> [WORK TO COMPLETE]:
Please copy every record below exactly and leave out the pictures.

+ + + + + + +

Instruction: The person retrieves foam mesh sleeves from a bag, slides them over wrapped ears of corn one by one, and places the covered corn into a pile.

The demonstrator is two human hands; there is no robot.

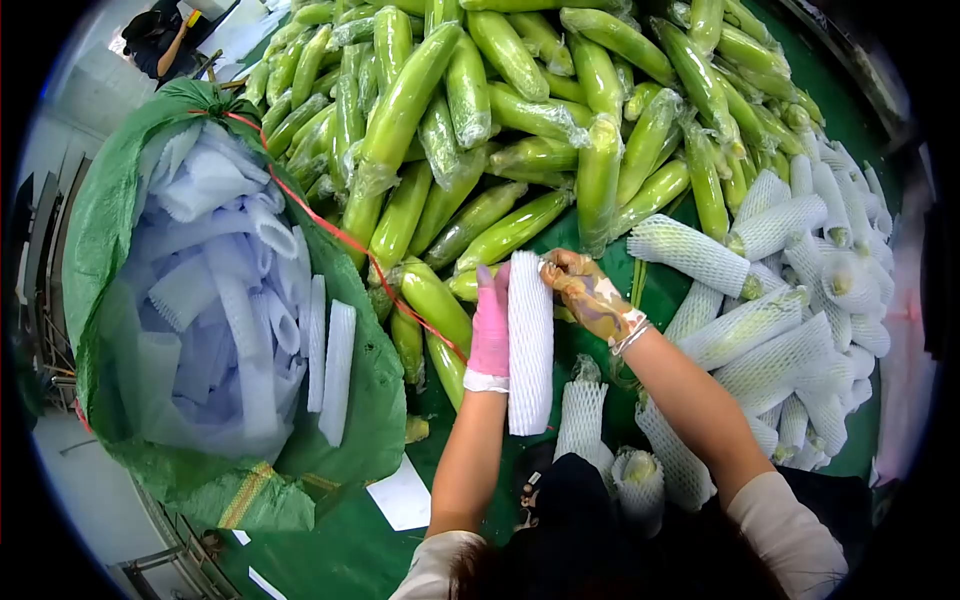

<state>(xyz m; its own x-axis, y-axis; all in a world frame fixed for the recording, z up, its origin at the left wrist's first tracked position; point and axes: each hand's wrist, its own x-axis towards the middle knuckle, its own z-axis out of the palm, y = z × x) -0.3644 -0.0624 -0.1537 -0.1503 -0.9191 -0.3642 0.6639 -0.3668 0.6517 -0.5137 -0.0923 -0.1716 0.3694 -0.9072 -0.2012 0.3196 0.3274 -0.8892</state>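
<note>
A white foam net sleeve (530,345) stands upright between my hands, looking flat and narrow. My left hand (490,325), in a pink glove, holds its left side, with some fingers hidden behind it. My right hand (585,292), in a patterned brown glove, pinches the sleeve's upper right edge with bent fingers. Beyond my hands, long green vegetables (410,95) in clear film lie heaped. One such vegetable (435,300) lies just left of my left hand. Whether anything is inside the held sleeve I cannot tell.
An open green sack (370,400) full of loose foam sleeves (235,270) stands at left, a red string (340,235) across its edge. Sleeved vegetables (770,330) are piled at right, and several stand near my lap. White paper (402,497) lies on the green floor. Another person (155,45) is far left.
</note>
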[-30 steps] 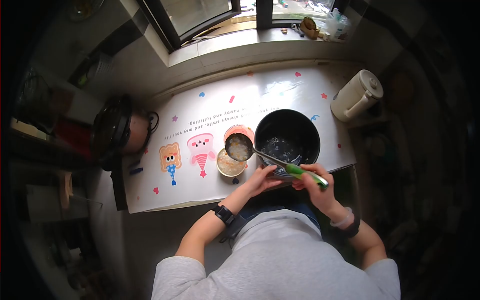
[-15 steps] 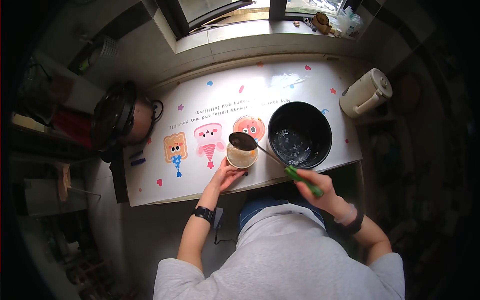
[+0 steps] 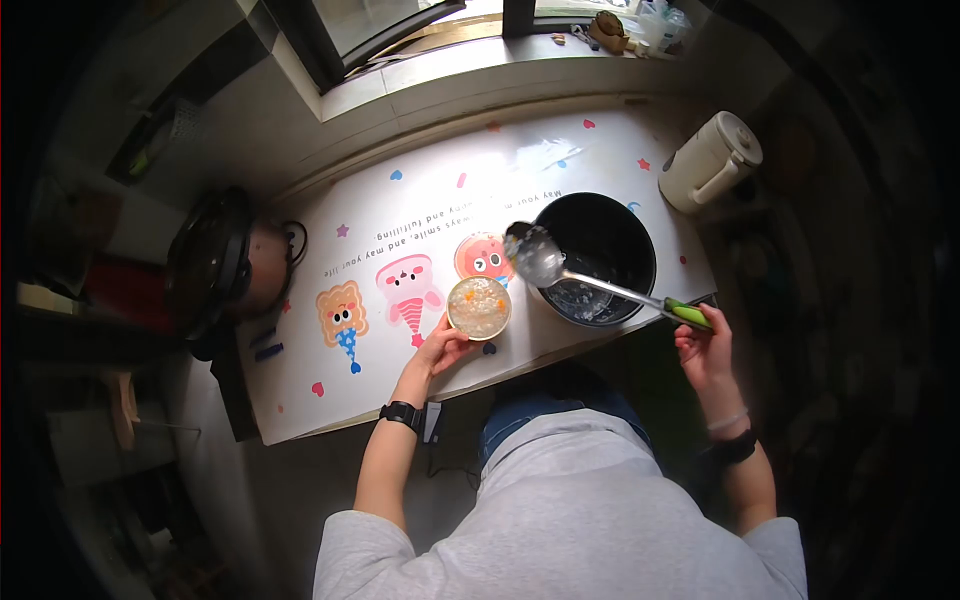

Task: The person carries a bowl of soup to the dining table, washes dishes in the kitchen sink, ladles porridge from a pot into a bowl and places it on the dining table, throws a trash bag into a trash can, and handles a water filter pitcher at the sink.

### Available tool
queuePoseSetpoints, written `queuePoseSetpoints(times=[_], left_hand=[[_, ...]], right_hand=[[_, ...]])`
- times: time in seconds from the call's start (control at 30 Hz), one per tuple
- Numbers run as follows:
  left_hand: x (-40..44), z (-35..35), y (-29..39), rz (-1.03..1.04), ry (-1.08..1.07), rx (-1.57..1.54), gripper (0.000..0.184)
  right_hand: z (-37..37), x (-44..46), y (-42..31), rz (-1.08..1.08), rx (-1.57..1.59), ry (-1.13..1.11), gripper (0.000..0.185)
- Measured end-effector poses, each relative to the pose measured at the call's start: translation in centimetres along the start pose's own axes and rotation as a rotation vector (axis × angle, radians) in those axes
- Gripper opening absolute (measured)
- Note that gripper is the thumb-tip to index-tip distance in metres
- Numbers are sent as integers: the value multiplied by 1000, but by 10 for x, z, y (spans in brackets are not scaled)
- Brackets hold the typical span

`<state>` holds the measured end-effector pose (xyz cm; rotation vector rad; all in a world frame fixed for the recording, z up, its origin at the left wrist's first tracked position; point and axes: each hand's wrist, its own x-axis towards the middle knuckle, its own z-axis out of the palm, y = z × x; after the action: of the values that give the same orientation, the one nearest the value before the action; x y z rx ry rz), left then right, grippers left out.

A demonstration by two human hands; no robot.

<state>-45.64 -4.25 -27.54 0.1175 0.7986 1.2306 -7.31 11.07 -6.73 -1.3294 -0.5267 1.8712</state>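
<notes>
My left hand grips the near left side of a small bowl on the printed table. Pale porridge with orange bits fills the bowl close to its rim. My right hand is closed round the green handle of a ladle. The ladle's metal head hangs over the left rim of a dark pot, its bowl showing a wet film and some residue. Inside the pot, a little watery liquid with pale bits lies at the bottom.
A cream kettle stands at the table's right end. On the left are a rice cooker and a blue pen-like object. A clear plastic piece lies at the back. Small items and a bag sit on the windowsill.
The ladle has moved from above the bowl right to the pot's rim, its head turned over. My right hand has shifted right. My left hand still holds the bowl.
</notes>
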Motion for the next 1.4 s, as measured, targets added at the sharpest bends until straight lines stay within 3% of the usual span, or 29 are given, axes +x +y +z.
queuePoseSetpoints(times=[0.1,0.27,0.5,0.7,0.83,0.87,1.17,1.23,1.33,1.4], left_hand=[[-2,6,4,5,17,39,82],[-19,31,22,-15,-11,55,84],[-69,92,56,-51,-66,50,87],[-137,174,66,80,-30,91,90],[-192,238,62,139,-14,101,93],[-204,251,58,149,-15,95,93],[-325,378,4,234,38,-40,95],[-356,406,-5,287,107,47,86],[-410,416,-17,202,136,255,57],[-436,416,-30,211,153,275,58]], right_hand=[[-12,-7,-6,-202,-66,50,31],[-17,3,12,-360,-311,128,26],[-21,43,41,-285,-224,67,22],[-20,69,57,-262,-176,-92,24],[-34,69,58,-235,-138,-220,46],[-42,68,59,-212,-127,-262,57],[-115,53,127,208,-361,-373,63],[-113,48,149,278,-428,-392,65],[-89,29,176,339,-475,-506,62],[-68,16,195,364,-529,-593,61]])
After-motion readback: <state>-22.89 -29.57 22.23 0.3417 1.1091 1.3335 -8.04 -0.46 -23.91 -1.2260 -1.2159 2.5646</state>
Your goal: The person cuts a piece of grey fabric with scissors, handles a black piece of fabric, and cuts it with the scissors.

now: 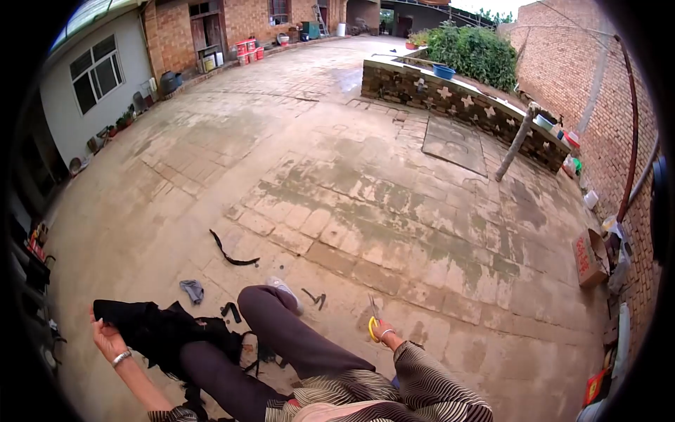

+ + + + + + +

> [TASK OUTPUT]:
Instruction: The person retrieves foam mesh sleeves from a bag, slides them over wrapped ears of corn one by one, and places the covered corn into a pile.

The demonstrator is two human hands; there is no robot.


<state>(xyz m; its own x-axis, y-axis; all in a world frame fixed for the recording, z up, its origin at the left wrist's first tracked position; point and axes: each hand's wrist, its own x-axis towards the middle knuckle, its own z-axis out of the palm, y = z × x) -0.3644 -0.0624 -0.1537 -0.1503 -0.9191 -0.3642 0.6639 -0.3668 0.6517 -0.5137 -0.0923 -0.1716 0.3694 -0.9072 -0.2012 0.3196 0.3274 -0.8892</state>
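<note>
A white foam net sleeve (530,345) stands upright between my hands, looking flat and narrow. My left hand (490,325), in a pink glove, holds its left side, with some fingers hidden behind it. My right hand (585,292), in a patterned brown glove, pinches the sleeve's upper right edge with bent fingers. Beyond my hands, long green vegetables (410,95) in clear film lie heaped. One such vegetable (435,300) lies just left of my left hand. Whether anything is inside the held sleeve I cannot tell.
An open green sack (370,400) full of loose foam sleeves (235,270) stands at left, a red string (340,235) across its edge. Sleeved vegetables (770,330) are piled at right, and several stand near my lap. White paper (402,497) lies on the green floor. Another person (155,45) is far left.
</note>
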[-30 steps] 
[-15 steps] 
[+0 steps] 

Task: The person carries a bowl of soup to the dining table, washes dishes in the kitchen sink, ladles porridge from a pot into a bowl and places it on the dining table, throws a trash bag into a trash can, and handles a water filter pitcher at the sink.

### Available tool
queuePoseSetpoints, written `queuePoseSetpoints(times=[_], left_hand=[[_, ...]], right_hand=[[_, ...]])`
- times: time in seconds from the call's start (control at 30 Hz), one per tuple
- Numbers run as follows:
  left_hand: x (-40..44), z (-35..35), y (-29..39), rz (-1.03..1.04), ry (-1.08..1.07), rx (-1.57..1.54), gripper (0.000..0.184)
  right_hand: z (-37..37), x (-44..46), y (-42..31), rz (-1.08..1.08), rx (-1.57..1.59), ry (-1.13..1.11), gripper (0.000..0.185)
- Measured end-effector poses, each relative to the pose measured at the call's start: translation in centimetres along the start pose's own axes and rotation as a rotation vector (axis × angle, radians) in those axes
- Gripper opening absolute (measured)
- Note that gripper is the thumb-tip to index-tip distance in metres
- Numbers are sent as integers: the value multiplied by 1000, but by 10 for x, z, y (spans in brackets are not scaled)
- Brackets hold the typical span

`<state>` holds the measured end-effector pose (xyz cm; rotation vector rad; all in a world frame fixed for the recording, z up, its origin at the left wrist's first tracked position; point and axes: each hand's wrist, its own x-axis towards the middle knuckle, its own z-axis out of the palm, y = z × x; after the action: of the values that give the same orientation, the one nearest the value before the action; x y z rx ry rz), left then right, grippers left out.

A demonstration by two human hands; no robot.

<state>-45.64 -4.25 -27.54 0.1175 0.7986 1.2306 -7.31 11.07 -6.73 -1.3294 -0.5267 1.8712</state>
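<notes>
My left hand grips the near left side of a small bowl on the printed table. Pale porridge with orange bits fills the bowl close to its rim. My right hand is closed round the green handle of a ladle. The ladle's metal head hangs over the left rim of a dark pot, its bowl showing a wet film and some residue. Inside the pot, a little watery liquid with pale bits lies at the bottom.
A cream kettle stands at the table's right end. On the left are a rice cooker and a blue pen-like object. A clear plastic piece lies at the back. Small items and a bag sit on the windowsill.
The ladle has moved from above the bowl right to the pot's rim, its head turned over. My right hand has shifted right. My left hand still holds the bowl.
</notes>
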Motion for the next 1.4 s, as measured, targets added at the sharpest bends until straight lines stay within 3% of the usual span, or 29 are given, axes +x +y +z.
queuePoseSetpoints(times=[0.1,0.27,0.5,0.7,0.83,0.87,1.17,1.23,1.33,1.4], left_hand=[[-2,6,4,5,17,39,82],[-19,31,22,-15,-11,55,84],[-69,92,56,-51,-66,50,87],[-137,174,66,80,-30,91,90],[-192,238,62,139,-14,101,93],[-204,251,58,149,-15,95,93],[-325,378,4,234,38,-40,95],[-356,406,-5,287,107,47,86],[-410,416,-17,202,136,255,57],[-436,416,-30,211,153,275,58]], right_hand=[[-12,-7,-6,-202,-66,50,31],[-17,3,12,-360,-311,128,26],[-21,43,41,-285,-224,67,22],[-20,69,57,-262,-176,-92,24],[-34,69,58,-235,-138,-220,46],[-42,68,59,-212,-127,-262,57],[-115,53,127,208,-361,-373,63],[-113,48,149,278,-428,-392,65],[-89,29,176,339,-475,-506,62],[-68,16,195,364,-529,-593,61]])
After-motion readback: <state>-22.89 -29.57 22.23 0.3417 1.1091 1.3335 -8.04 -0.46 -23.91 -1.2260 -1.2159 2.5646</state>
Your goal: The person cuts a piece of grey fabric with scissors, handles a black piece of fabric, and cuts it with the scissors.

now: 

Nothing more is needed for this exercise.